Morowe powietrze
Międzynarodowa grupa uczonych poinformowała na łamach Proceedings of the National Academy of Sciences (PNAS) o odkryciu źródła tajemniczej choroby Kawasakiego. To ostre zapalenie dużych naczyń wieńcowych prowadzące do niedokrwienia serca. Głównie zapadają na nią dzieci przed 5. rokiem życia, częściej chłopcy. Po raz pierwszy została opisana przed 50 laty przez japońskiego pediatrę Tomisaku Kawasakiego.
Choroba Kawasakiego jest najczęstszą przyczyną nabytych chorób serca u dzieci. Rozpowszechnia się ona coraz bardziej w Azji, USA i Europie Zachodniej. Specjaliści przewidują, że do roku 2020 jeden na 1600 dorosłych mieszkańców USA będzie dotkniętych tą chorobą.
Klimatolog Xavier Rodo i jego koledzy z Katalońskiego Instytutu Badań i Zaawansowanych Studiów oraz Katalońskiego Instytutu Nauk o Klimacie zauważyli, że w Japonii wzrost przypadków choroby Kawasakiego koreluje z rozkładem wiatrów wiejących z kontynentu. Uczeni stworzyli więc model komputerowy prezentujący codzienny rozkład wiatrów nad Japonią od 1977 roku i we współpracy z naukowcami z Japonii nałożyli nań dane dotyczące zapadalności na chorobę Kawasakiego. Symulacja wykazała, że w wielu miejscach w Japonii do wzrostu zachorowań dochodziło tylko wówczas, gdy napływały tam wiatry z konkretnych regionów północno-wschodnich Chin, w których prowadzi się intensywne uprawy zbóż.
W 2011 roku naukowcy przeprowadzili badania lotnicze powietrza nad Japonią. Za pomocą specjalnych filtrów zbierano próbki powietrza na wysokości 2-3 kilometrów Badania wykonywano w szczycie sezonu zachorowań i tylko wtedy, gdy napływało powietrze wyłącznie znad północno-wschodnich Chin. Próbki poddano następnie badaniom na Columbia University. Okazało się, że wśród znalezionej tam materii organicznej dominują drożdże z rodzaju Candida. W żadnym regionie świata nie zauważono dotychczas takiego zjawiska. Wiadomo zaś, że w skali całego globu Candida jest najważniejszą przyczyną grzybic wśród ludzi.
Uczeni z Hiszpanii, USA i Japonii stwierdzili, że najbardziej prawdopodobną przyczyną choroby Kawasakiego jest toksyna lub molekuła pochodząca z północno-wschodnich Chin, prawdopodobnie związana z występowaniem Candida.

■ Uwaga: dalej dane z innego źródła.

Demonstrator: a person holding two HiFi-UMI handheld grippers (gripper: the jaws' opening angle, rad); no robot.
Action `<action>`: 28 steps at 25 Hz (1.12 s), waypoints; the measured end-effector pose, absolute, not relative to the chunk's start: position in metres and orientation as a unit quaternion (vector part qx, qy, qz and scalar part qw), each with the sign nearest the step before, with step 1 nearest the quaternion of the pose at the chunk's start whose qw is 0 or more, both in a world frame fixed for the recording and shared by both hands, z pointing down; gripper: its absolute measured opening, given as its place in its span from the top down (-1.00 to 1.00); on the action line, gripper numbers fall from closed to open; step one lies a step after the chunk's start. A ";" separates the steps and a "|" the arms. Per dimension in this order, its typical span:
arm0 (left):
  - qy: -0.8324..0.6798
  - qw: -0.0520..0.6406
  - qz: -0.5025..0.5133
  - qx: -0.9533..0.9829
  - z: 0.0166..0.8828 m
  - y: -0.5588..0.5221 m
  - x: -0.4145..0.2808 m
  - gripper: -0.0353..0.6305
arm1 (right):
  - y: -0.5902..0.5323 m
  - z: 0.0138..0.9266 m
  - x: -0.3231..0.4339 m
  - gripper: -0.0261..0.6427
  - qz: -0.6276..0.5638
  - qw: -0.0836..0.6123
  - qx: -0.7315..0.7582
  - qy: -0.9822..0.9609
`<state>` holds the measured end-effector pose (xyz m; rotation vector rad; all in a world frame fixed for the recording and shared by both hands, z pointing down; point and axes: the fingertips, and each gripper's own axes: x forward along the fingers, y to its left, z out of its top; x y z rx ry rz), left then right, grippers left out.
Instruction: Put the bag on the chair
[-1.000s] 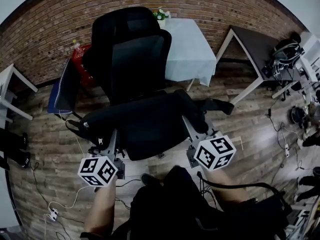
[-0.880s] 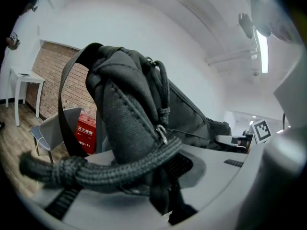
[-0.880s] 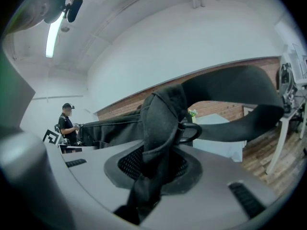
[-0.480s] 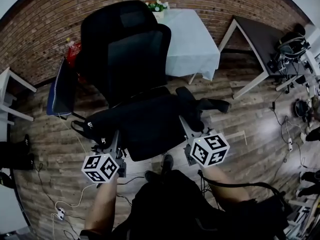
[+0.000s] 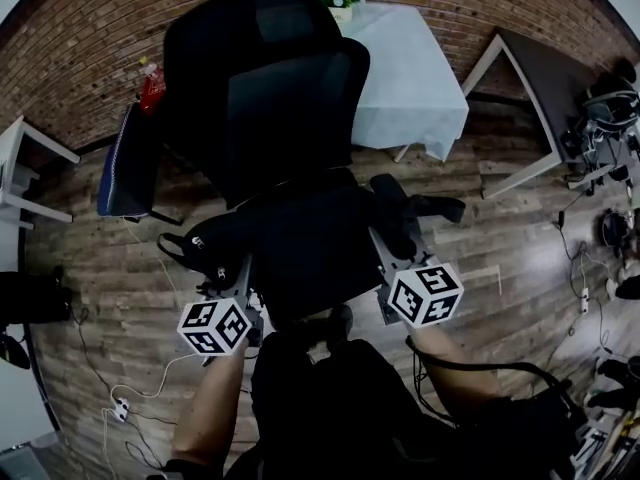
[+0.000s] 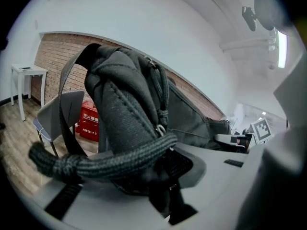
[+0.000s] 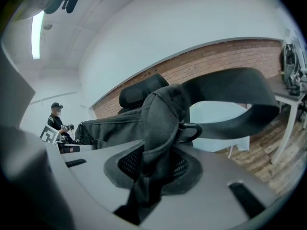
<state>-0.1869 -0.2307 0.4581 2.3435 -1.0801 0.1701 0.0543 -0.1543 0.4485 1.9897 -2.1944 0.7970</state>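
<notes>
Brick wall [image 5: 120, 38] and plank floor [image 5: 520, 268] frame the scene. Black bag [image 5: 300, 243] hangs crosswise over the seat of the office chair [image 5: 290, 98]; whether it rests there yet I cannot tell. I hold both ends to keep it level: left gripper [image 5: 238, 276] jaws clenched on its corded end, right gripper [image 5: 383, 256] jaws clenched on a fabric fold.

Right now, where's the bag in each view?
Head view: bag at centre, just below the chair back.
Left gripper view: bag fills the centre.
Right gripper view: bag at centre, body running left.
Shared landmark: brick wall, in all three.
</notes>
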 end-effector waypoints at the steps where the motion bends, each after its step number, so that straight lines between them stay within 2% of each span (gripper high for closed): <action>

Opinię swą oparli nie tylko na opisanym powyżej rozkładzie wiatrów nad Japonią, ale również na niezwykle krótkim (wynoszącym mniej niż 24 godziny) czasie inkubacji choroby, co wskazuje raczej nie na tradycyjną infekcję, a na toksynę – prawdopodobnie grzybiczą – prowadzącą do odpowiedzi immunologicznej organizmu.

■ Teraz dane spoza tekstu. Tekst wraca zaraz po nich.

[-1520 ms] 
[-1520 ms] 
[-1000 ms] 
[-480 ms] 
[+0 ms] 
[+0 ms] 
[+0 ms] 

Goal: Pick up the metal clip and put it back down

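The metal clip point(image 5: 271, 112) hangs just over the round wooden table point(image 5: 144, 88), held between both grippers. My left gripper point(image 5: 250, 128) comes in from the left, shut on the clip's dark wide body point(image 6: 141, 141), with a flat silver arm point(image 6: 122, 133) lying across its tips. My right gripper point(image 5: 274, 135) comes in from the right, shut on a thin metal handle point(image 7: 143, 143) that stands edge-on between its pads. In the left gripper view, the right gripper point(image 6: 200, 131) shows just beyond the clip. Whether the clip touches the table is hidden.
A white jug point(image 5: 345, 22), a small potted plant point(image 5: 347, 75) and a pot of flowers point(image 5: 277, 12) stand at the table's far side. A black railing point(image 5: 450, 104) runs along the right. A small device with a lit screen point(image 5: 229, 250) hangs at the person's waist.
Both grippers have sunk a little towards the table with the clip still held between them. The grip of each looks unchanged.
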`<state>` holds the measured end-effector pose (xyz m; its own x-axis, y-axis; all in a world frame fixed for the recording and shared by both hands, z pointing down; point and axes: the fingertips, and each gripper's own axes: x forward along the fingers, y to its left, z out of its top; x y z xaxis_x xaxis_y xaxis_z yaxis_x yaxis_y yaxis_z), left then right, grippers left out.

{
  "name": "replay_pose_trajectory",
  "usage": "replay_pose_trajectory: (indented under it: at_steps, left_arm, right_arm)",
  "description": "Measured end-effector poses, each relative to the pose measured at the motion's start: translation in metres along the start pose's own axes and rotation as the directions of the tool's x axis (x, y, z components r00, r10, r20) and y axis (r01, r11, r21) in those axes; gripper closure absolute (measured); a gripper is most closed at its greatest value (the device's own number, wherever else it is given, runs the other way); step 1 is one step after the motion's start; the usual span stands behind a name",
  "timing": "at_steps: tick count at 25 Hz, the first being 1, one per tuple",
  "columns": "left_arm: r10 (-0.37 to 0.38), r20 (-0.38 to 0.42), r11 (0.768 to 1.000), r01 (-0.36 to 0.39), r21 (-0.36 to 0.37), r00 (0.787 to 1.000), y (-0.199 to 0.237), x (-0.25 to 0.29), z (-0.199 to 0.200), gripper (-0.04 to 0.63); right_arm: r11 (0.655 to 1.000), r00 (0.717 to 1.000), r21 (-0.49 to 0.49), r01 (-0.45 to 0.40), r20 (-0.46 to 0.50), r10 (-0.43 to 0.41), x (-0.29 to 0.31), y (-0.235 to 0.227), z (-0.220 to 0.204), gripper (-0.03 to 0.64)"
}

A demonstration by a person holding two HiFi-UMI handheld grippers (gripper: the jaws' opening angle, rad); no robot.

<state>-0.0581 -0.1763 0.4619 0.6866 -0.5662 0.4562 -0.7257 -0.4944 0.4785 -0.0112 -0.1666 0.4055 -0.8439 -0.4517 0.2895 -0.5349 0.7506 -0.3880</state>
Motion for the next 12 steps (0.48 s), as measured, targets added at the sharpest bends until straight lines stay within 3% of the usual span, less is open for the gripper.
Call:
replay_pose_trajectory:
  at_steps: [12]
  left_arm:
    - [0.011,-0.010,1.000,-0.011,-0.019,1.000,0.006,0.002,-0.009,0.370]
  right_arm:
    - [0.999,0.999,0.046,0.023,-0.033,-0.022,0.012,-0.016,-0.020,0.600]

Współautorka badań, profesor Jane C. Burns, dyrektor w Kawasaki Disease Research Center na Uniwersytecie Kalifornijskim w San Diego mówi, że mamy tu do czynienia ze zjawiskiem godnym umysłu Sherlocka Holmesa. Dane sugerują, że od II wojny światowej ludzie w północno-wschodnich Chinach robią coś nowego. Być może chodzi tutaj o spalanie zimą biomasy, której popioły zawierające czynnik chorobotwórczy wędrują nad Japonię? Być może chodzi o jakąś nową praktykę rolniczą, nowe czynności czy nowy gatunek zboża, który pojawił się w latach 60. gdy w Japonii zanotowano pierwsze przypadki choroby Kawasakiego? A być może jakaś cząstka aerozolu przechodzi przemiany chemiczne w drodze do Japonii?. Uczona dodaje: musimy zidentyfikować działalność lub zjawisko, które prowadzą do powstania tych aerozoli przenoszonych wiatrem. Oczywiście występują też inne regiony pojawiania się tej choroby, ale uważam, że jeśli skupimy się na odnalezieniu czynnika, który łączy Chiny, Japonię, Hawaje i zachodnie wybrzeże Ameryki Północnej to mamy największą szansę na poznanie przyczyny choroby. Zdaniem uczonej przypadki choroby Kawasakiego, z którymi mamy do czynienia w innych regionach świata, przede wszystkim w Indiach czy na Filipinach, mogą być wywołane tym samym mechanizmem, którego źródła znajdują się w innym miejscu niż północno-wschodnie Chiny.